06/12/2018

The Energy 202: Trump Officials Mount Full-Court Press Against Their Own Climate Report

Washington PostDino Grandoni

President Trump speaks during an interview with Washington Post reporters Philip Rucker and Josh Dawsey in the Oval Office on Tuesday. (Photo by Jabin Botsford/The Washington Post)
The White House press secretary said it was "not based on facts."
The secretary of the interior said it focused only on the "worst scenarios."
And President Trump said that when it comes to the devastating effects of climate change described in it, "a lot of people like myself, we have very high levels of intelligence but we're not necessarily such believers."
The publication Friday of a major climate report written by 13 federal agencies has prompted a series of high-level Trump administration officials, including the president himself, to mount a full-court press questioning its findings.
The fourth National Climate Assessment says the effects of rising temperatures, including more heat waves, coastal floods and forest fires, could collectively strip the United States of one-tenth of its gross domestic product by the end of the century.  Already, the authors argue global warming “is transforming where and how we live and presents growing challenges to human health and quality of life, the economy, and the natural systems that support us.”
The conclusions of the congressionally mandated report run counter to much of the rhetoric that has come from Trump's political appointees, who have tried to ramp up extraction of fossil fuels nationwide while often downplaying, or sometimes outright dismissing, their contributions to global warming.
Trump officials chose to publish the climate assessment on the Friday after Thanksgiving, when many Americans are busy shopping or spending time with family instead of reading the news.
But instead of being buried on Black Friday, the report has stayed in the headlines into the middle of this week. That's partially because its findings were particularly dire. But it's also because Trump officials chose to play them down.
Trump officials claimed the climate report focused on only worst-case scenarios, even as scientists who wrote the document said that is not true.
Appearing on an NBC affiliate in Sacramento while touring fire damage in California, Interior Secretary Ryan Zinke did acknowledge "the temperatures have risen" and the fire season "has gotten longer."
But he added: “It appears they took the worst scenarios and they built predictions on that. It should be more probability, but we’re looking at it.”
Sarah Huckabee Sanders, the chief spokeswoman for the White House, expanded on that point during a press conference Tuesday.
"You have to look at the fact that this report is based on the most extreme model scenario, which contradicts long-established trends," she said. "Modeling the climate is extremely complicated science that is never exact."
Katharine Hayhoe, director of the Texas Tech University Climate Science Center and one of the more than 300 co-authors of the climate assessment, responded to Sanders on Twitter by saying "we considered many scenarios." The report indeed considered several scenarios, including the worst-case ones.
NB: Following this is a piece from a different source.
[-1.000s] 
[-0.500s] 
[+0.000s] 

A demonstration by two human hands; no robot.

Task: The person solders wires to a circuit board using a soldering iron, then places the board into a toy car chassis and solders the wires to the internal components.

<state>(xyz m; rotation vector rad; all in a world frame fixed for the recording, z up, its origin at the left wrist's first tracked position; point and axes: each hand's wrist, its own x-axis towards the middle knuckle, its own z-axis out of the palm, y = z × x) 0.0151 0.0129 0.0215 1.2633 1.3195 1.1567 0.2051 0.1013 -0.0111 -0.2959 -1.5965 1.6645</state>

White House press secretary Sarah Huckabee Sanders attacked the Trump administration's own climate report, calling it "extreme" and "not based on facts."

And the most robust dismissal of his own government's report came from the president himself.
During an interview Tuesday with The Post's Philip Rucker and Josh Dawsey, Trump said he does not count himself among the “believers” who see the problem of climate change as dire and caused by humans.
“As to whether or not it’s man-made and whether or not the effects that you’re talking about are there, I don’t see it,” he said.
Instead of addressing the root cause of recent rising temperatures — the buildup of carbon dioxide and other greenhouse gases in the atmosphere due to human activity — Trump riffed on a number of other environmental problems, including the accumulation of trash in the oceans and smog-forming pollution in the air around the world.
“You look at our air and our water and it’s right now at a record clean. But when you look at China and you look at parts of Asia and you look at South America, and when you look at many other places in this world, including Russia , including many other places, the air is incredibly dirty, and when you’re talking about an atmosphere, oceans are very small,” Trump said. “And it blows over and it sails over. I mean we take thousands of tons of garbage off our beaches all the time that comes over from Asia. It just flows right down the Pacific. It flows and we say, ‘Where does this come from?’ And it takes many people, to start off with.”
Trump's response left some climate scientists baffled. “How can one possibly respond to this?" Andrew Dessler, a professor of atmospheric sciences at Texas A&M University, told The Post.
The response to the report from Republicans outside of the executive branch was not universally dismissive. On Twitter, Sen. Thom Tillis of North Carolina called the climate report "a glaring reminder of the long-term risks of climate change" while Sen. Susan Collins of Maine urged the Trump administration "to take a harder look at the consequences of inaction." Both senators are up for reelection in swing states in 2020.